Morgan Tsvangirai dies: Who Was Zimbabwe's Opposition Leader?

Zimbabwe opposition leader Morgan Tsvangirai died on Wednesday (14 February) after a long battle with cancer, casting his Movement for Democratic Change (MDC) party into the unknown less than three months after the army ousted long-time ruler Robert Mugabe.

Tsvangirai, who died in South Africa, was 65.

"I can confirm that he died this evening. The family communicated this to me," MDC vice-president Elias Mudzuri told Reuters.

Arguably Zimbabwe's most popular politician, the mining union leader's career was ultimately defined by his tussles—both literal and figurative—with 93-year-old Mugabe, who resigned after a de facto coup in December.

Elections are due within the next six months and Tsvangirai's illness and now death leaves his party in disarray, to the advantage of the ruling ZANU-PF party, now led by former Mugabe deputy Emmerson Mnangagwa.

Although Tsvangirai suffered serious physical abuse at the hands of security forces, including serious head injuries in police custody in 2007, he went on to form an uneasy working relationship with Mugabe in a 2009-2013 coalition government.

Tsvangirai's illness exposed deep rifts in the MDC, with his subordinates jockeying publicly to succeed him. In January, Tsvangirai said it was time for the older generation to step back and make way for "new hands".

Without its founder at the helm, MDC is likely to face immediate instability and could even split, handing a gift to new President Emmerson Mnangagwa, who is serving the remnant of Robert Mugabe's term until elections.

 Morgan Tsvangirai
Zimbabwean opposition and Movement for Democratic Change (MDC) leader Morgan Tsvangirai addresses a crowd of protesters outside the Zimbabwean parliament on November 21, 2017 in Harare. Reports claimed in February 2018 that Tsvangirai was "critically ill" in a hospital in South Africa. ZINYANGE AUNTONY/AFP/Getty Images

Who was Morgan Tsvangirai?

As the head of MDC, Tsvangirai fought against the government of ex-president Mugabe, who was ousted last year following a military takeover. The de facto coup toppled Mugabe after he had been in power for more than 30 years.

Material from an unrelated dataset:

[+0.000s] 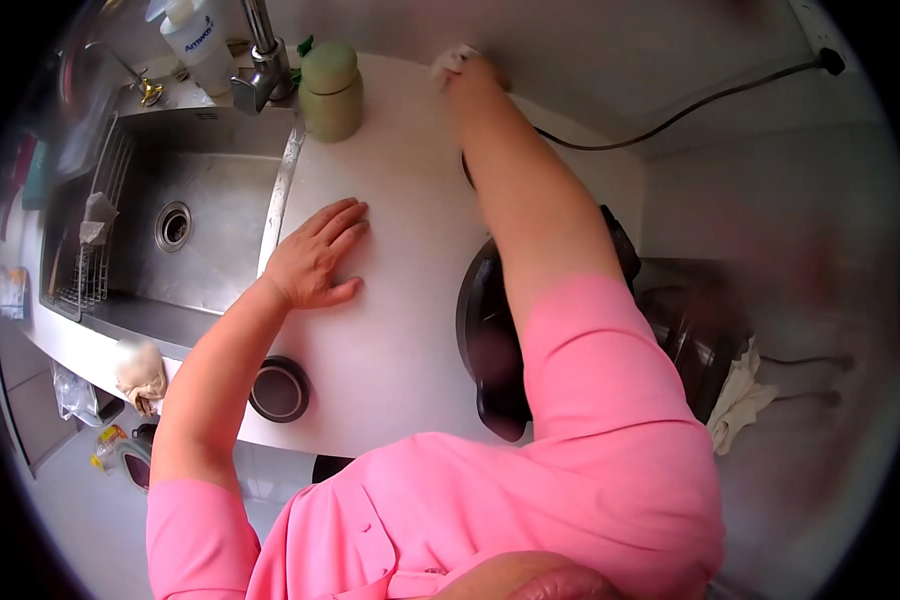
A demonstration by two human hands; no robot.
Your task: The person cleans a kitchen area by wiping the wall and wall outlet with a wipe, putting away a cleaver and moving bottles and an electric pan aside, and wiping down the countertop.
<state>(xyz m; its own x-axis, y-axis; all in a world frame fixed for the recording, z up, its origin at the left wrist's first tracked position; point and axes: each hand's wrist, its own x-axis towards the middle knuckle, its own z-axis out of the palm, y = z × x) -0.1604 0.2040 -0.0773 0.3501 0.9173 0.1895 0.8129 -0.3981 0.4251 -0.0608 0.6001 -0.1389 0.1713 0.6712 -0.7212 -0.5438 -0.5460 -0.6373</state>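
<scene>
My left hand [316, 258] rests flat on the white countertop [400, 300], fingers stretched out, just right of the sink. At the back of the counter, against the wall, my right hand [478, 72] is closed on a crumpled white cloth [452, 62]; part of the fingers is hidden. My right arm reaches over a black appliance [490, 330], which it partly covers. A green lidded jar [331, 92] stands between my two hands, beside the tap. Close to my left forearm, near the front edge, lies a dark round lid-like object [279, 389].
At the left is a steel sink [235, 190] with a wire rack [110, 220] and a tap [262, 75]. A white pump bottle [199, 45] stands behind it. A black cord [670, 122] runs along the wall. A cloth [738, 400] hangs at the right.
</scene>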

Although Tsvangirai supported Mugabe at the beginning of his political career and was a member of the ruling Zanu PF party, he is today regarded as one of Mugabe's staunchest opponents.

Due to increasing frustration over government policies, Tsvangirai founded the MDC in 1999.

He ran against the former leader twice. He contested the results of the 2008 presidential elections and later refused to run for a second round, arguing that the vote would not be free and fair due to alleged intimidation of opposition members.

Morgan Tsvangirai
Supporters of Zimbabwe's opposition Movement for Democratic Change (MDC) hold up a poster of main opposition leader Morgan Tsvangirai at a Parliamentary election rally in Harare, 19 March 2005. Zimbabweans go to the polls on 31 March in a Parliamentary Election. ALEXANDER JOE/AFP/Getty Images

In 2009, he joined the so-called "unity government" as prime minister, a position he retained until 2013, when the role was abolished by the Constitution.

Tsvangirai has been imprisoned several times after being accused of, among other charges, threatening the president and inciting violence.

On one occasion in 2007, he was arrested and beaten while in detention. The incident sparked protests in the country and prompted international condemnation.

The same year, one of his bodyguards died after allegedly being beaten by government forces.

During the military coup last year, Tsvangirai called on Mugabe to step down "in the interest of the people."